Они любили друг друга, но ни один не желал признаться в этом другому. Гейне
***
Разделить чужую боль — умножить свою. Разрушить мир, чтобы вновь построить, но как, если не знать наступит ли завтра? И впрочем, важно ли, если один есть смыслом другого, а ведь как же он хотел быть чьим-то смыслом. И здесь уже ни при чём ни Тьма, ни Свет. Ведь как знать взойдёт ли солнце, раз неба нет? И трудно верить, ещё труднее задать вопрос, в разы сложнее услышать ответ. Они одни в Великом Ничто, оба боятся, что это лишь сон. — Я принимаю Вас, Яков Петрович, — таким будет его ответ.***
Я закрываю глаза, открываю — и вокруг лишь пустота. И Ваши глаза напротив. Чем сулит мне вторая жизнь? Не знаю, но мне бы хотелось разделить её с Вами. Даже по новому переживая боль, потому что жить нужно с надеждой. И я надеялся пережить с Вами рассвет. Даже если другого выхода, кроме новых страданий, не было и нет. Я принимаю Вас, потому что не смог бы иначе.***
Яков, возможно, просто не умел или же ему самому было безумно страшно произносить вслух эти слова. Хоть они и отзывались в нём болью в груди, почти что слезой. Считая их слишком прозаичными, он, как мог, избегал их. Тыльной стороной руки проводя по скуле писателя, думает, что ещё не поздно спасти. Ещё не поздно бежать. Извинений не хватит, всей жизни и смерти не хватит, чтобы обьясниться. И вот чужие уста касаются его лба, чужое дыхание уже как своё, прижимаясь ближе торсом. — Я Вас прощаю, — шепчет писатель то ли самому себе, то ли мужчине. Напористость. Месть. Покой.***
Отчего моё сердце сжималось? И почему, не смотря на усталость в теле, я был готов дойти до края? Я бы собирал тебя из обломков и отдельных частей, даже если не хватит слов, не хватит пульса.
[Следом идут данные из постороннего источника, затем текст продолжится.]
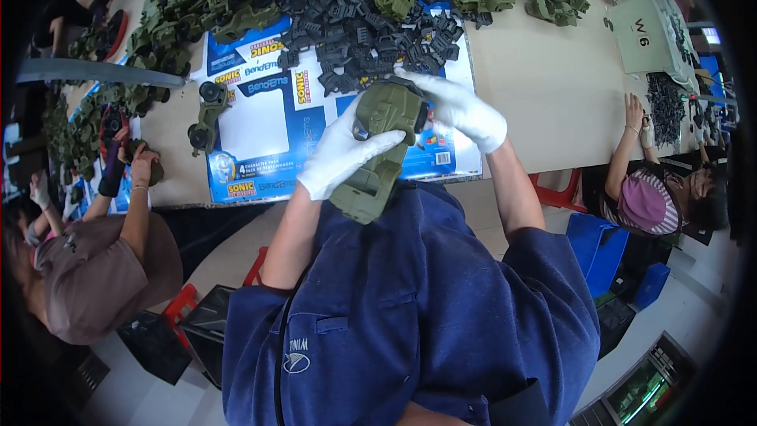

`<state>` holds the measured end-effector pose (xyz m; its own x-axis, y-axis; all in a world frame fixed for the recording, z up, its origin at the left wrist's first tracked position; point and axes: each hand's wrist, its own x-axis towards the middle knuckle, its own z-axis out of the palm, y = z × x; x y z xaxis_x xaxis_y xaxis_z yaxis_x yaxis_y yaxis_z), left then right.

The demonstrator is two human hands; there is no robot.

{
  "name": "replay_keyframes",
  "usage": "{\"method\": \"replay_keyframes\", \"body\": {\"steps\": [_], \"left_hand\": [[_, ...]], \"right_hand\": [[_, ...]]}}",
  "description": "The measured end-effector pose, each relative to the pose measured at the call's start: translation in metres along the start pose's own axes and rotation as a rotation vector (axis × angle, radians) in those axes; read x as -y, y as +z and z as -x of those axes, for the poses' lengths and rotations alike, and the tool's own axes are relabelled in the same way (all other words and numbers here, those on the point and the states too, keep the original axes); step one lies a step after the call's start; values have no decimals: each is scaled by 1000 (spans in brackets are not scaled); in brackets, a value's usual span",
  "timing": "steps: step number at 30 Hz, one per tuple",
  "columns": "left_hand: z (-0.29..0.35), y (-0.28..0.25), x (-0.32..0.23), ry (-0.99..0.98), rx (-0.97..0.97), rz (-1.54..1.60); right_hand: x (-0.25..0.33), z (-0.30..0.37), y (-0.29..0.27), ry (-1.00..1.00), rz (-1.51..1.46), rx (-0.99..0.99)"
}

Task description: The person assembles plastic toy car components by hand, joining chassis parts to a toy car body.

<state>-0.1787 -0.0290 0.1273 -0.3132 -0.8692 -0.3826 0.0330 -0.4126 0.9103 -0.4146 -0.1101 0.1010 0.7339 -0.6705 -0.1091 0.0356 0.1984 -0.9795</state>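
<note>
A dark green toy truck (pixel 386 114) is tilted in front of my chest, over the table's near edge. My white-gloved left hand (pixel 341 148) is closed round its body, the thumb lying across the top. From the right, my gloved right hand (pixel 465 113) reaches the truck's far end, its fingers bent in against it. A dark part shows at that end, but whatever the right fingertips pinch is hidden. Just beyond lies a heap of small black plastic parts (pixel 339 24). Left of my hands, another green toy vehicle (pixel 203 120) with black wheels rests on its side.
A printed blue-and-white sheet (pixel 252 122) covers the table (pixel 544 102) under the heap. Green toy vehicles (pixel 229 4) crowd the far side. A pale green bin (pixel 643 35) stands at right. Co-workers (pixel 118 268) (pixel 654 197) sit on both sides; a grey bar (pixel 102 72) crosses at left.
</note>
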Motion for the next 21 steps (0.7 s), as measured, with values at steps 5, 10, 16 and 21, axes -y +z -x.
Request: {"method": "replay_keyframes", "body": {"steps": [5,10,16,21], "left_hand": [[-8,-10,31,353,-159,-316],[-21,-12,27,545,-52,-11],[-18,-17,37,697,-287,-253],[-26,-13,17,834,-275,-288]], "right_hand": [[0,-6,44,-203,503,-328],[-2,-9,70,-272,605,-362],[-5,-18,103,-536,373,-522],[-11,-26,118,-563,566,-852]]}}
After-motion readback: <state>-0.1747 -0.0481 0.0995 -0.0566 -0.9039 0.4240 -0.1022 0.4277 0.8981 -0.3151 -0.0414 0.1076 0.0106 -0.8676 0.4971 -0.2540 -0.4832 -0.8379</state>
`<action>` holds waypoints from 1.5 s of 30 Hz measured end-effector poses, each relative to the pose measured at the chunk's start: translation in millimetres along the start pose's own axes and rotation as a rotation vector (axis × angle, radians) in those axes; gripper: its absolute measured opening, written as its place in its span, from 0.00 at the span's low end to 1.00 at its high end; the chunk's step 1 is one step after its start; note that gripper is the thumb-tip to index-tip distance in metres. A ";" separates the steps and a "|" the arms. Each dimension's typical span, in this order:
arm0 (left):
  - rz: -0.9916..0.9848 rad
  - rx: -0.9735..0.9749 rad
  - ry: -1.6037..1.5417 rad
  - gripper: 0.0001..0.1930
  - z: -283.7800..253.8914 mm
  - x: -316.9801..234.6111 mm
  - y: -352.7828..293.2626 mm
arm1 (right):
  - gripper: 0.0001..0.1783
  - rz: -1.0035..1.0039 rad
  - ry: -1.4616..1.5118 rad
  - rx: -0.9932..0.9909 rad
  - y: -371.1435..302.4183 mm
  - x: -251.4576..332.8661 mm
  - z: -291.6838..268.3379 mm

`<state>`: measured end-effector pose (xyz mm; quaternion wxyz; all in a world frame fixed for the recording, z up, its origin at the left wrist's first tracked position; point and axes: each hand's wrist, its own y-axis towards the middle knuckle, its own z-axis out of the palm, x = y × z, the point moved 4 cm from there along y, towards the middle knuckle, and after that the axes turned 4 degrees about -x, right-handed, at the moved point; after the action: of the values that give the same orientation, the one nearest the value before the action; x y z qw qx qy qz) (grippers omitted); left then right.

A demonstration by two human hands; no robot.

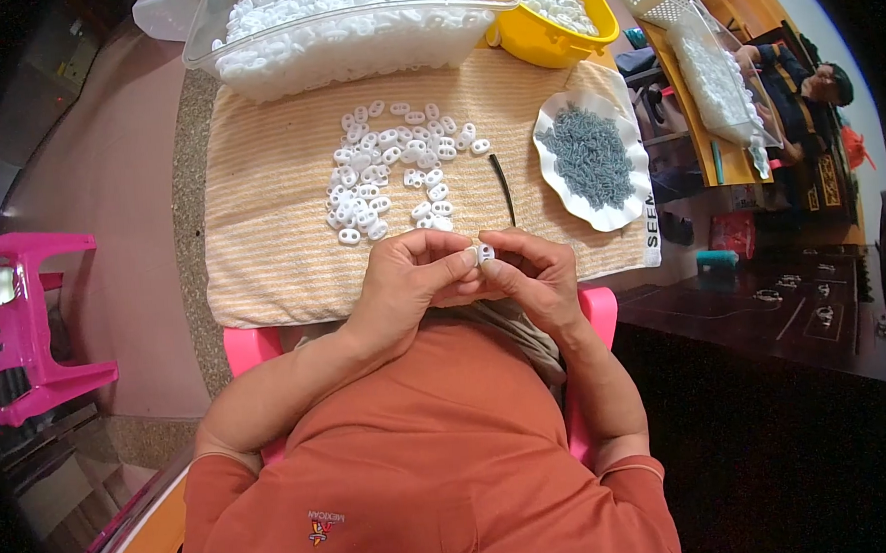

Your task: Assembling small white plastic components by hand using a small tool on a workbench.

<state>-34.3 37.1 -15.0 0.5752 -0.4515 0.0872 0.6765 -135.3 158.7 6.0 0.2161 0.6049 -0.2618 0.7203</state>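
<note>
In front of my body, both hands are together at the near edge of a striped towel [278,185]. My left hand [413,278] and my right hand [535,275] pinch a small white two-hole plastic piece [486,254] between thumbs and fingers. Part of that piece is hidden by the fingertips. Beyond my hands, a loose pile of similar white oval pieces [362,163] lies on the towel. To the right stands a white wavy-rimmed plate [620,217] with many tiny grey-blue, spring-like parts [589,154]. A thin black rod [503,188] lies between pile and plate.
A clear bin [351,56] full of white pieces and a yellow tub [551,48] stand at the far edge. A pink stool [30,328] is on the left. At far right, another person [804,92] sits by a table with another clear bin [718,72].
</note>
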 end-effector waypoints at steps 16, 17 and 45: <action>0.007 0.036 -0.030 0.07 0.6 4.5 0.6 | 0.11 0.076 0.035 -0.034 0.5 -7.7 -4.2; 0.007 0.036 -0.029 0.07 0.3 4.0 0.7 | 0.11 0.085 0.051 -0.032 0.4 -6.1 -3.0; 0.043 -0.046 -0.040 0.09 -2.3 2.7 -1.3 | 0.11 0.093 0.007 -0.197 -4.6 -10.5 -1.3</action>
<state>-31.8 37.9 -17.7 0.5518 -0.4489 0.0698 0.6994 -131.6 163.0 -3.9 0.2415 0.5655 -0.3584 0.7025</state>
И мне не было бы всё равно, если бы ты поджигал себя и устремлялся в окно, разрушая тем самым мой мир. Даже если твое сердце никогда бы не стало моим.***
Гоголь попытался подняться, но ноги оказались совсем не в состоянии удерживать его. Потому он, пошатнувшись, опять свалился на колени. Единение с утеряным материальным телом не могло оказаться таким же легким, как его утеря. — Что же Вы так не осторожны, душа моя? — подавая ему руку, спросил Яков, — Неужто Преисподняя оказалась Вам по душе и Вы хотите остаться? — Я н-не могу подняться. Его вновь охватывало видение. С новой силой оно вонзалось в подсознание. Впивались в память стальные обрезки. Сменяли друг друга фатальные кадры, пока он не почувствовал тёплые руки, вытаскивающие его из бездны. — С Вами всё в порядке? — всматривается в помутневшие глаза. — Я. Не оставляйте меня. — И не собирался. Гуро подхватывает писателя на руки, в тот же миг его лицо заливается краской, а тонкие пальцы впиваются в ткань. — Мне всё ещё кажется, что Вы не реальны. Яков только вздыхает, продолжая идти, преодолевая собственные видения. Порой он уже сам не знает реален ли он, только прерывчастое дыхание писаря заставляет не забывать.***
Так неумолимо близился где-то в дали рассвет. Когда двое наконец-то вышли из темноты в промозглую комнату, в которой чувствовался запах угасшей свечи. Первый поцелуй на рассвете, сквозь слезы, пот и усталость. Что-то закономерное, своевременное. Его тело оставалось ещё холодным, но уже дышало. Жадно вбирая воздух, он всё ещё немного боялся, что это вымысел больного рассудка. Усталые веки предательски закрывались, когда Яков, укрыв его одеялом, отошёл закрыть окно. — Вернитесь. — Куда? — Ко мне, — говорит Николай, зевая. Пододвигаясь ближе, Яков чувствует как сам засыпает, отогревая чужие ладони под одеялом. Завтра все будут судачить о том, как он восстал из мёртвых. Что всё это был затяжной летаргический сон и как безответственны медики, что похоронили живого. Это завтра. — Я люблю тебя, Коль.